→ **About this exercise**: With both ends included, repeat exactly the lines of the entries below from the one containing "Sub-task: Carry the" down to the one containing "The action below", and no others.

Dataset entries
________________
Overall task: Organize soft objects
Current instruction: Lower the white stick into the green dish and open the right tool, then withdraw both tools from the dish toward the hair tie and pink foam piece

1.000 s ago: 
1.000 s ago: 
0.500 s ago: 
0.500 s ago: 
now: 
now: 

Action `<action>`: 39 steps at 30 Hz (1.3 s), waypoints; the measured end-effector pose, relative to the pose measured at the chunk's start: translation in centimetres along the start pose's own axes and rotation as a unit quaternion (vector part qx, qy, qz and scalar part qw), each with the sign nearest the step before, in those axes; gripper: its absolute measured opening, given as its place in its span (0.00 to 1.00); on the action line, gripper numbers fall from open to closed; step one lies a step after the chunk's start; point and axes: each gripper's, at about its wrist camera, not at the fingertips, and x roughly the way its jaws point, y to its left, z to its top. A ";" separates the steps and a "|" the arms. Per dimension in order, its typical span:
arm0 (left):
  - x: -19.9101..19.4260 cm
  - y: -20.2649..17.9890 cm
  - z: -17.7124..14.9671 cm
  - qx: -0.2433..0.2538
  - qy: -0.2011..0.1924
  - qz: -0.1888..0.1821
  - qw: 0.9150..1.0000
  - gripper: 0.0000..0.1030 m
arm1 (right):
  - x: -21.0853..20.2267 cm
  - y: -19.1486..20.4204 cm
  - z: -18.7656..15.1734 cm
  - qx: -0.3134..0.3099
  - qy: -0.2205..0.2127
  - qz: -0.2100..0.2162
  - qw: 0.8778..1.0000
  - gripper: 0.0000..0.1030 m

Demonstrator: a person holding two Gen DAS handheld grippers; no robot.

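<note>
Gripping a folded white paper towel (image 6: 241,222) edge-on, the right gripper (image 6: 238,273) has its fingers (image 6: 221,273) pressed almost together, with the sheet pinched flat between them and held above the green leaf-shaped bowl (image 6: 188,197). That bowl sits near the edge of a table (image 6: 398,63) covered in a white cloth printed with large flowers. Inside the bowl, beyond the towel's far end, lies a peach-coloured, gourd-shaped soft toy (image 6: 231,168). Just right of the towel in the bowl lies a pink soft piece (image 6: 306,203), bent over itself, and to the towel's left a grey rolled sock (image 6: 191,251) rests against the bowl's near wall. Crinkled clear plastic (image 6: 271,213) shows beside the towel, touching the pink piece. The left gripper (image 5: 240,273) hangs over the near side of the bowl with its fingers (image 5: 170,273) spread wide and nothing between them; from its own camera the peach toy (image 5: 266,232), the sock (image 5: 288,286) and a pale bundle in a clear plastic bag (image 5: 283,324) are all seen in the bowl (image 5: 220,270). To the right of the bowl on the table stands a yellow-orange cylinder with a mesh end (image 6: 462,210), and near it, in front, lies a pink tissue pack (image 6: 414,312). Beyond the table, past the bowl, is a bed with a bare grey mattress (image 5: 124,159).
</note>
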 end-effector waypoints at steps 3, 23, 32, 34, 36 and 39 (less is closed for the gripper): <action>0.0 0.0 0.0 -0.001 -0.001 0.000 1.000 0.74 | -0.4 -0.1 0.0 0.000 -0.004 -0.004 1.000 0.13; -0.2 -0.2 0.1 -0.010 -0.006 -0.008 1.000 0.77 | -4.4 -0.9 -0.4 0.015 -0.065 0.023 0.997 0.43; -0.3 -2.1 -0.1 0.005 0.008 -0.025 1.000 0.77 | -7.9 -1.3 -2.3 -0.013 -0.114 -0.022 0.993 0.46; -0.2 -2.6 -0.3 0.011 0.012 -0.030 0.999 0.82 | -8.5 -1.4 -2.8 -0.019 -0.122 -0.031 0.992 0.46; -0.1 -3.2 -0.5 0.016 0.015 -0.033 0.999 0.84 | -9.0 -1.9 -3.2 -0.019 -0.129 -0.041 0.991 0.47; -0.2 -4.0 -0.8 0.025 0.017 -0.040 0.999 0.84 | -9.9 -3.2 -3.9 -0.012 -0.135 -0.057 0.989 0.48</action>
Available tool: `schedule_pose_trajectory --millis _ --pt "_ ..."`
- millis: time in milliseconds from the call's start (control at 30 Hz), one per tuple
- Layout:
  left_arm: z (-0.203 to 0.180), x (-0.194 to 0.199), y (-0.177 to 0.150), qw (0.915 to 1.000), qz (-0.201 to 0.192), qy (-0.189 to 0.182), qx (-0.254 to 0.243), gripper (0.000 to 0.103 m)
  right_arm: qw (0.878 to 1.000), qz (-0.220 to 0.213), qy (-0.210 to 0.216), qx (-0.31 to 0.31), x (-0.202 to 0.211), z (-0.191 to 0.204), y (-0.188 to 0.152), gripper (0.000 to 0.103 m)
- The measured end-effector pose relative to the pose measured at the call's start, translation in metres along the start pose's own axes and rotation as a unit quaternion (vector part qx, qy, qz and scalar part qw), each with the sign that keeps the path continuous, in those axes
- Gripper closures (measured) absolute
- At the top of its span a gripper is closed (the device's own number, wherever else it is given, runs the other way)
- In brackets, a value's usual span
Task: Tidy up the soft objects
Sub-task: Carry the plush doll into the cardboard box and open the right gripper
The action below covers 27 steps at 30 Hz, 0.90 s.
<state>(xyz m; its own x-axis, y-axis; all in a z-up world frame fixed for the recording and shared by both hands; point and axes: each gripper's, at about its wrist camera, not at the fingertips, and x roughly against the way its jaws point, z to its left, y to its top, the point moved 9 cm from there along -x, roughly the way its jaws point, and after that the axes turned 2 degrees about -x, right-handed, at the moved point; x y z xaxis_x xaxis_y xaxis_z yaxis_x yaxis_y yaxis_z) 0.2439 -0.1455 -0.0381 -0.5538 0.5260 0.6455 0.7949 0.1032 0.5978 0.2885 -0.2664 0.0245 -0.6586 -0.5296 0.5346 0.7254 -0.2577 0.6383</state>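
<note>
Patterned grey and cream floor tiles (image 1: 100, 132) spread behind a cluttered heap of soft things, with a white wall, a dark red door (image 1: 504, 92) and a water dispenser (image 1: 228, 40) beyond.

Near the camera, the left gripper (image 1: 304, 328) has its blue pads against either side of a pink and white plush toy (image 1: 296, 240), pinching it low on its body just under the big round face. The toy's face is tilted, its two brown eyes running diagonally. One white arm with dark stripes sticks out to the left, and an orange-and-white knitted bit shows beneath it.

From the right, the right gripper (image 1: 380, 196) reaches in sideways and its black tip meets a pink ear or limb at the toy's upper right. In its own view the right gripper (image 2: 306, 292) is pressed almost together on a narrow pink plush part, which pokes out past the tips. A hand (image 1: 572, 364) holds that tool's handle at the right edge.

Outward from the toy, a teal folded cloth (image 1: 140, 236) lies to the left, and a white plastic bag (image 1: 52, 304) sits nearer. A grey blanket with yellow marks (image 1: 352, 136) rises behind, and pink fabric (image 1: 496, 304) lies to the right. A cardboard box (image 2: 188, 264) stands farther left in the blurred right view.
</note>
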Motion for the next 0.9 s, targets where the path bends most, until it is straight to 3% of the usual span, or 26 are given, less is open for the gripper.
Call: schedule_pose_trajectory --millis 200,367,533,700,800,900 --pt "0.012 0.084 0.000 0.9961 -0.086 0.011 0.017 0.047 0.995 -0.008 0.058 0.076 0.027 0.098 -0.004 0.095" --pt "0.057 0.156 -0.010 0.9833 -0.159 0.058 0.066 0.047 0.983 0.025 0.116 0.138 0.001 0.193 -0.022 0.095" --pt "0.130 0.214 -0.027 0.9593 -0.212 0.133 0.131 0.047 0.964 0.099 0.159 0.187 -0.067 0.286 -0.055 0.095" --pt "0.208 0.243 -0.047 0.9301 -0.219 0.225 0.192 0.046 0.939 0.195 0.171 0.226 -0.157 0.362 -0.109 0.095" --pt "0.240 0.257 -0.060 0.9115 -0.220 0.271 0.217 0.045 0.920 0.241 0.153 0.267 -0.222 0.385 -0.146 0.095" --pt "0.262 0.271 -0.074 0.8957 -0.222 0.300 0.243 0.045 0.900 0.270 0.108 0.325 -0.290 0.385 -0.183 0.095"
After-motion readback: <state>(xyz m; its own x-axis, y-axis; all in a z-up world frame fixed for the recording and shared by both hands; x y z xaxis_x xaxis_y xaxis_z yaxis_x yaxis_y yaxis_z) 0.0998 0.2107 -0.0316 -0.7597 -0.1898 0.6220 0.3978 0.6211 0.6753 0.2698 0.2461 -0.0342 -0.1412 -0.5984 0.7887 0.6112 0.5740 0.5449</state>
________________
→ **Exercise result**:
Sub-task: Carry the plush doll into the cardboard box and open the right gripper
The action below covers 27 steps at 30 Hz, 0.90 s.

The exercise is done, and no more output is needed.